Round 1 : le prix et les travaux
Avantage net au monte-escalier. Comptez 3 000 à 5 500 € pour un escalier droit et 7 000 à 12 000 € pour un tournant, avec une pose en une demi-journée et zéro gros œuvre : le rail se visse sur les marches. L’ascenseur de maison, lui, démarre autour de 12 000 € et grimpe jusqu’à 25 000 € et plus selon les niveaux desservis et les finitions. Les modèles autoportants modernes évitent la gaine maçonnée, mais il faut tout de même créer une trémie dans le plancher ou sacrifier quelques mètres carrés, avec deux à cinq jours de chantier.
Round 2 : l’usage au quotidien
Le monte-escalier transporte une personne assise, jusqu’à 120 à 160 kg selon les modèles, à environ 0,15 m/s. Parfait pour une mobilité réduite mais conservée : il faut pouvoir s’asseoir et se relever du siège, éventuellement avec une aide. L’ascenseur privatif, à l’inverse, accueille la personne debout, en fauteuil roulant, avec son déambulateur, ses courses ou son panier de linge. Il sert à toute la famille et ne stigmatise personne.
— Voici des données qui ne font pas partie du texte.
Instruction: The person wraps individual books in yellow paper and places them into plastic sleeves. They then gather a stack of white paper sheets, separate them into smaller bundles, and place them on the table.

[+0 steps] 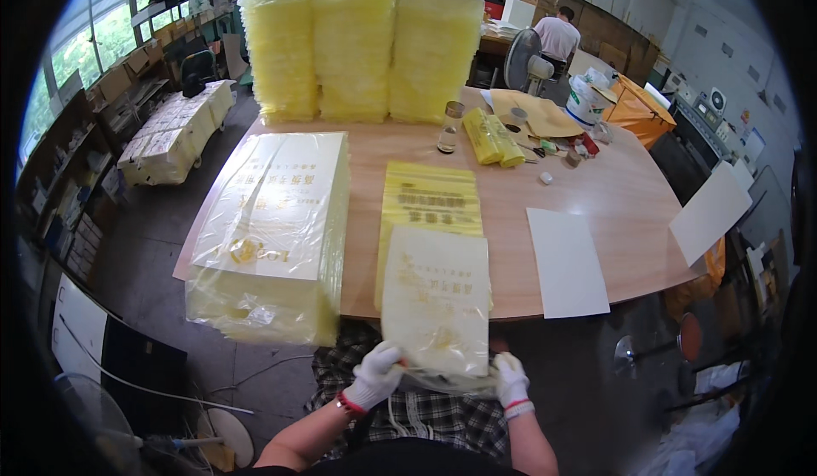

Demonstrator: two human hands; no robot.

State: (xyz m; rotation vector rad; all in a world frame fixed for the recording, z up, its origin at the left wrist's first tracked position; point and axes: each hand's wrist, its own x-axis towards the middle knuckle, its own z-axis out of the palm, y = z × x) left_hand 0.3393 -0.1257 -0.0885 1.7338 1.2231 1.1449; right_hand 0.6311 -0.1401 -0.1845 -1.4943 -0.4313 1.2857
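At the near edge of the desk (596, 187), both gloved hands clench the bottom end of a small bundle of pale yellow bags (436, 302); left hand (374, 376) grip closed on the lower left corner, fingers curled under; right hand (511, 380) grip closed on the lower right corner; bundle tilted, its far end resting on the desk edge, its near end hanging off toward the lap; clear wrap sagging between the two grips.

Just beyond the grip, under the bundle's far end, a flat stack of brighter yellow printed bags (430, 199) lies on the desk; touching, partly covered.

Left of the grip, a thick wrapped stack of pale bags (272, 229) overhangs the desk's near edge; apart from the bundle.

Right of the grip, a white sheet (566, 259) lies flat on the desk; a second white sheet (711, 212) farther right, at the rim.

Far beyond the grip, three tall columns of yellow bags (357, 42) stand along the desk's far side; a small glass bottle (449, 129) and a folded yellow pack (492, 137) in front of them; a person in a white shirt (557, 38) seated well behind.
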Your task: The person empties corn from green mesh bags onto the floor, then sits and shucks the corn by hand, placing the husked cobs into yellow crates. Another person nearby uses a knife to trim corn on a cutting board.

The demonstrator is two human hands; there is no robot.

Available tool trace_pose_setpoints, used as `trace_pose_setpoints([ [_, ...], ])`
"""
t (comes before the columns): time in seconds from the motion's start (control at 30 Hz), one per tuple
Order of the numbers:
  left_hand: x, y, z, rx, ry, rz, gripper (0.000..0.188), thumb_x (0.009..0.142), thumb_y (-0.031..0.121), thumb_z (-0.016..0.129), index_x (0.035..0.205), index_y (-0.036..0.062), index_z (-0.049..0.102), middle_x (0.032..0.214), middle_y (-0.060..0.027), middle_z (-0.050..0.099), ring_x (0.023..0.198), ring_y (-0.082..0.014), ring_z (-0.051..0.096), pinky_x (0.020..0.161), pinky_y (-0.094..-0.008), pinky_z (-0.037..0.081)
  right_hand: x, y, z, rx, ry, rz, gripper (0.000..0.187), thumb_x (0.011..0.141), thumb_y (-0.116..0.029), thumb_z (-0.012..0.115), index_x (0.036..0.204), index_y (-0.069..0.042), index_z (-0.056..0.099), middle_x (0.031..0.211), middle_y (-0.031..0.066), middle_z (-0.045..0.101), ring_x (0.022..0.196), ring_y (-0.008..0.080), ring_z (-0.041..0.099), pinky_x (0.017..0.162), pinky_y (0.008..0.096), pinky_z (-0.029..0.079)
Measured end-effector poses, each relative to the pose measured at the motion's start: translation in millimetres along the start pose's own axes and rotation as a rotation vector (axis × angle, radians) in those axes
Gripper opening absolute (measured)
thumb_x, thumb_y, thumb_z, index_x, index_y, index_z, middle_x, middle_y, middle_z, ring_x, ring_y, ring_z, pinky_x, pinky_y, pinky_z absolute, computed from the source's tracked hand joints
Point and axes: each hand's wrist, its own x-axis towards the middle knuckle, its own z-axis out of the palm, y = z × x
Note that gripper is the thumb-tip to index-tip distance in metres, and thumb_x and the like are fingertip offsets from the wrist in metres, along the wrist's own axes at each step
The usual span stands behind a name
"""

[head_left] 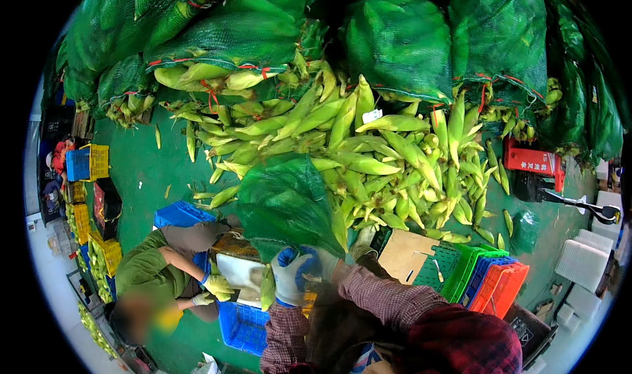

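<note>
A green mesh bag (286, 199) hangs in front of me, its far part against the corn pile. My left hand (288, 276), in a white and blue glove, is closed on the bag's near edge. Beside it my right hand (321, 263), also gloved, grips the same edge; its fingers are partly hidden by the left hand and the mesh. An ear of corn (267, 288) in green husk stands upright just left of my left hand; whether that hand touches it, I cannot tell. Beyond the bag lies a large heap of unhusked corn (368, 157).
Full green mesh sacks (398, 45) line the far side. On the left sits a co-worker (155, 262) with gloved hands near a white board (238, 272) and a blue crate (242, 324). To my right are a cardboard sheet (403, 254), a knife (438, 271) and stacked crates (500, 288).
</note>
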Motion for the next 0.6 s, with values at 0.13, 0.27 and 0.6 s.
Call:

Si un fauteuil roulant est déjà présent ou prévisible à moyen terme, l’ascenseur (ou une plateforme élévatrice) prend l’avantage de façon décisive.
Round 3 : la valeur du logement et le long terme
Un monte-escalier se démonte facilement et laisse peu de traces : il n’apporte pas de plus-value immobilière, mais ne déprécie rien. Un ascenseur particulier, en revanche, constitue un véritable argument de vente, surtout dans les maisons de ville à plusieurs niveaux : il élargit le marché aux acheteurs seniors et aux familles. Côté entretien, prévoyez environ 150 € par an pour un monte-escalier et 200 à 400 € pour un ascenseur, avec une durée de vie de 10 à 15 ans pour le premier et 20 à 30 ans pour le second.
Le critère bonus : le reste du logement
Avant de choisir, regardez la maison dans son ensemble. Si la salle de bain de l’étage n’est pas adaptée, l’accès vertical ne résout que la moitié du problème : la création d’une douche senior antidérapante de plain-pied complète logiquement l’investissement, pour 4 000 à 9 000 €. Pensez le projet globalement : c’est aussi ce que demande MaPrimeAdapt’, qui finance 50 à 70 % d’un bouquet de travaux d’adaptation jusqu’à 22 000 €.
Verdict
Budget maîtrisé, mobilité encore correcte, escalier classique : le monte-escalier est le choix raisonnable. Fauteuil roulant, projet patrimonial, maison à fort dénivelé : l’ascenseur privatif s’impose malgré son coût. Dans le doute, faites passer un ergothérapeute et demandez des devis pour les deux solutions : la comparaison chiffrée sur votre propre escalier vaut tous les comparatifs théoriques.